The Code4Lib Journal – Toward element-level interoperability in bibliographic metadata
Mission
Editorial Committee
Process and Structure
Code4Lib
Issue 2, 2008-03-24
Toward element-level interoperability in bibliographic metadata
This paper discusses an approach and set of tools for translating bibliographic metadata from one format to another. A computational model is proposed to formalize the notion of a ‘crosswalk’. The translation process separates semantics from syntax, and specifies a crosswalk as machine executable translation files which are focused on assertions of element equivalence and are closely associated with the underlying intellectual analysis of metadata translation. A data model developed by the authors called Morfrom serves as an internal generic metadata format. Translation logic is written in an XML scripting language designed by the authors called the Semantic Equivalence Expression Language (Seel). These techniques have been built into an OCLC software toolkit to manage large and diverse collections of metadata records, called the Crosswalk Web Service.

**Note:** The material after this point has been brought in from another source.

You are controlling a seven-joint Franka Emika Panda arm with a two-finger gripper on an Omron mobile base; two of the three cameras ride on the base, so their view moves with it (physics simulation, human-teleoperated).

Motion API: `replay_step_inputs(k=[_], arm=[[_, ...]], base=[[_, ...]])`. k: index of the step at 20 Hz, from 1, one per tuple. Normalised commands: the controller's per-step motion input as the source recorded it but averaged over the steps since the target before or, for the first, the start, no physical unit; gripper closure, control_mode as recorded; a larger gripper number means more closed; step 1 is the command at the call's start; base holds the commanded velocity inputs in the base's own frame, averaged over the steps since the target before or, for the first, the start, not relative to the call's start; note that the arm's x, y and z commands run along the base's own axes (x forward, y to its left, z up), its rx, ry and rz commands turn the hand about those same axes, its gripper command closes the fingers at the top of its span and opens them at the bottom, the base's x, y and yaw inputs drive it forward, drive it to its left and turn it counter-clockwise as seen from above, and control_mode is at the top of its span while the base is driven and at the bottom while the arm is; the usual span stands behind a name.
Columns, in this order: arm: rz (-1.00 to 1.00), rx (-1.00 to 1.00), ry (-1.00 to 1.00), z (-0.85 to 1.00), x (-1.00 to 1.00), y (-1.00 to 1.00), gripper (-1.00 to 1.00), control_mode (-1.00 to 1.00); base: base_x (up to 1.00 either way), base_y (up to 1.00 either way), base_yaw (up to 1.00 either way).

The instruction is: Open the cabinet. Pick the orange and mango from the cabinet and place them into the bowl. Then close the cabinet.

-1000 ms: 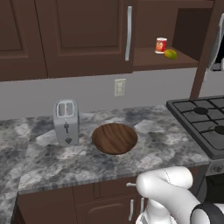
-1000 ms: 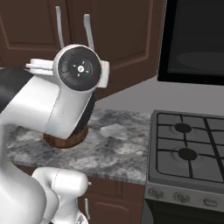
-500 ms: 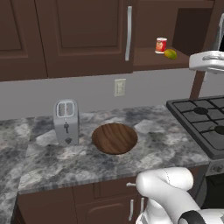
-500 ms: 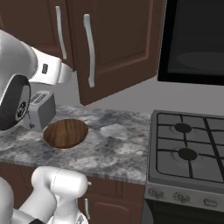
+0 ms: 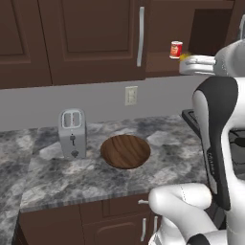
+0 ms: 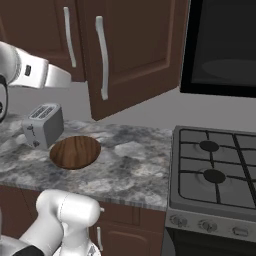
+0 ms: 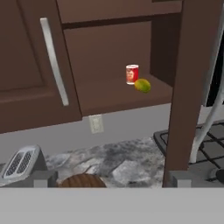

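The cabinet (image 7: pixel 109 87) is standing with its right door (image 7: pixel 192 87) swung open and its left door (image 5: pixel 91 38) shut, silver bar handle (image 5: pixel 140 36) vertical. On the exposed lower shelf the mango (image 7: pixel 142 85) is lying just beside a small red can (image 7: pixel 132 74), apparently touching it. The orange is not discernible from where I am standing. The bowl (image 5: pixel 125 151) is sitting empty on the grey marbled counter (image 5: pixel 72 177), near the silver toaster (image 5: pixel 72 133). The gripper (image 7: pixel 109 179) is hanging in the air, well short of the shelf, fingers spread wide and grasping nothing. A gas hob (image 6: pixel 215 165) is adjoining the counter.
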Motion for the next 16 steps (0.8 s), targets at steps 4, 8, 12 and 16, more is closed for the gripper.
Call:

by Carol Jean Godby, Devon Smith and Eric Childress
1. Who uses interoperable records?
The winters are gloomy in Columbus, Ohio, so Susan decides to take an online course on memoir writing. After reviewing one of her homework assignments, her instructor emails her late one night with the recommendation that she take a close look at how Homer Hickam, in his celebrated book Rocket Boys, manages to craft gritty but lyrical descriptions of his boyhood home, a coal mining town in a remote valley of West Virginia in the 1950s. Susan needs this book tomorrow morning, so she wonders if she can get the book from a nearby library. She goes to WorldCat.org [1] and types the title into the search box. The top-ranked result shows that the book is available from Worthington Public Library, just ten miles away from her house.
This paper describes one component in a complex process that enables WorldCat.org to deliver information like this to library patrons. How does this service, which can be accessed from the Internet anywhere in the world, recognize that a library close to Susan has the book she wants?
At the start of the process, third-party jobbers obtain orders from a collection of libraries, which they fill by placing a bulk order to an online bookseller. The Worthington Library’s copy of Rocket Boys and the other books in the same order are located and shipped from the bookseller’s warehouse using the information in a record coded in ONIX [2], the relatively new but emerging de-facto standard for descriptions of materials handled by the publishing industry. The jobber’s order is also sent to OCLC to determine whether it can be matched with the corresponding MARC [3] records in the WorldCat® database [4]. A software module translates some of the elements in the ONIX record to MARC and searches for it. Since Rocket Boys has already been cataloged, the WorldCat record is updated with a flag indicating that the book will soon be held by the Worthington Public Library. WorldCat.org now has the essential information required to connect Susan with her book.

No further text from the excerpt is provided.